Até agora os grandes vencedores são, sem dúvida, Biden, John Fetterman e, pelo lado Republicano, Ron DeSantis, na Flórida, aí, sim, numa onda vermelha que deixou o seu rival a 20% de distância.

Ron DeSantis, sobre quem dizem ser «Trump with brains» será, muito provavelmente, candidato à presidência em 2024. Pelo menos disputará as Primárias. A maneira como tem sido projectado pela imprensa republicana, a mais extremista e a mais moderada, é um indicador de que está a servir para fazer a ponte entre a base e as elites do partido que andam desavindas.
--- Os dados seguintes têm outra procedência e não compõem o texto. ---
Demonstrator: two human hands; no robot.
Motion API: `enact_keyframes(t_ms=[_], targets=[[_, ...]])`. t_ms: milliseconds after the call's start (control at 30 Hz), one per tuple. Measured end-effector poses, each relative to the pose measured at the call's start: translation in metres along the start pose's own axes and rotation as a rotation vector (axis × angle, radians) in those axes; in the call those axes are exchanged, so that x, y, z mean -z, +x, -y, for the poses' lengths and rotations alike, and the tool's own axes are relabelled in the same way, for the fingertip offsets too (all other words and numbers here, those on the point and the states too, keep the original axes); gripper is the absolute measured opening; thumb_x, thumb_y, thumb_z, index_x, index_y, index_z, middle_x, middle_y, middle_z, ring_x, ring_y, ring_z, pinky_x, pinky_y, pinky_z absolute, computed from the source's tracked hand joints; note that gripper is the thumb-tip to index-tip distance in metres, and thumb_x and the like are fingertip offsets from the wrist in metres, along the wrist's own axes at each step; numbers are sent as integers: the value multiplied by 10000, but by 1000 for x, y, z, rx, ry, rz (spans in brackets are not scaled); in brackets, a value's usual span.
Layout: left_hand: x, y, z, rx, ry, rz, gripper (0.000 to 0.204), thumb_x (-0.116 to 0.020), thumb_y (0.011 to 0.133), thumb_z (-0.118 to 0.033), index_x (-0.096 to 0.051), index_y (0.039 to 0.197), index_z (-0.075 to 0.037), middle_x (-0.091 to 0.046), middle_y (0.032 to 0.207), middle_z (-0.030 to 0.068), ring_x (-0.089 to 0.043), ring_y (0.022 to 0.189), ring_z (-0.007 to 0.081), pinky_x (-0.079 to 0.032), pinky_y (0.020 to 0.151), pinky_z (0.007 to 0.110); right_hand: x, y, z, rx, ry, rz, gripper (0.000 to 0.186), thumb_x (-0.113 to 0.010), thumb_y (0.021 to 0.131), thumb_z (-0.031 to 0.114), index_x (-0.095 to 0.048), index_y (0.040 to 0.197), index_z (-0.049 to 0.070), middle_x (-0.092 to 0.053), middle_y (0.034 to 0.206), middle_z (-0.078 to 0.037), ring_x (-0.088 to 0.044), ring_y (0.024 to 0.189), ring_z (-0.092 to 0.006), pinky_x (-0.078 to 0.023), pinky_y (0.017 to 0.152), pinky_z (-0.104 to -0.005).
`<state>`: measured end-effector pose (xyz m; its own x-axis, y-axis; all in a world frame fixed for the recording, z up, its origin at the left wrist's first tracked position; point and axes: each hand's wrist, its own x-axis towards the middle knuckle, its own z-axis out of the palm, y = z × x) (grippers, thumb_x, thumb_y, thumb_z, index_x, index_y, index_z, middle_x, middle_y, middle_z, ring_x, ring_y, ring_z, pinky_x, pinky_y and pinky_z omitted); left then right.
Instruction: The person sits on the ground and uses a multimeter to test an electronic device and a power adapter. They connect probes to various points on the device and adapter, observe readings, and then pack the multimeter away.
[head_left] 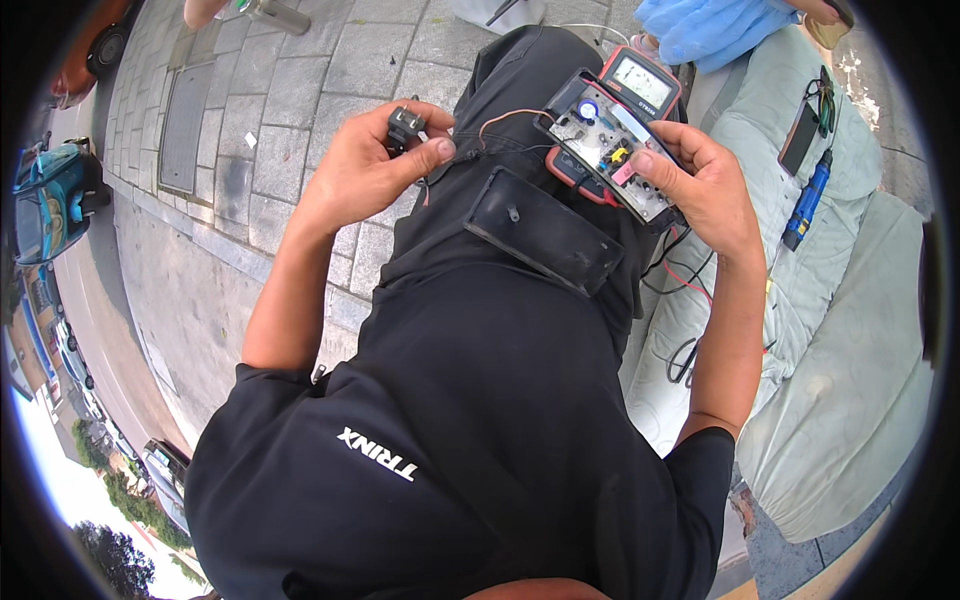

Mas a verdade é que DeSantis, a despeito de uma educação de elite em Yale e Harvard, vem do basismo do tea-party, cavalgou a onda trumpista com laivos devocionais e, muito convenientemente, afastou-se de Trump sem perder o apoio da direita conservadora e dos movimentos mais radicais. As posições de DeSantis têm sido inequívocas: o governo não deve interferir na economia; as políticas redistributivas são inconstitucionais; o apoio ao movimento anti-vacinas, ou contra a obrigatoriedade das mesmas, sob o lema «freedoom over faucism»; e, acima de tudo, a defesa do voto como privilégio de alguns e não como um direito de todos. E é aqui que a chama, em definitivo, se apaga.

Aproveitemos, então, este momento de alívio para respirar.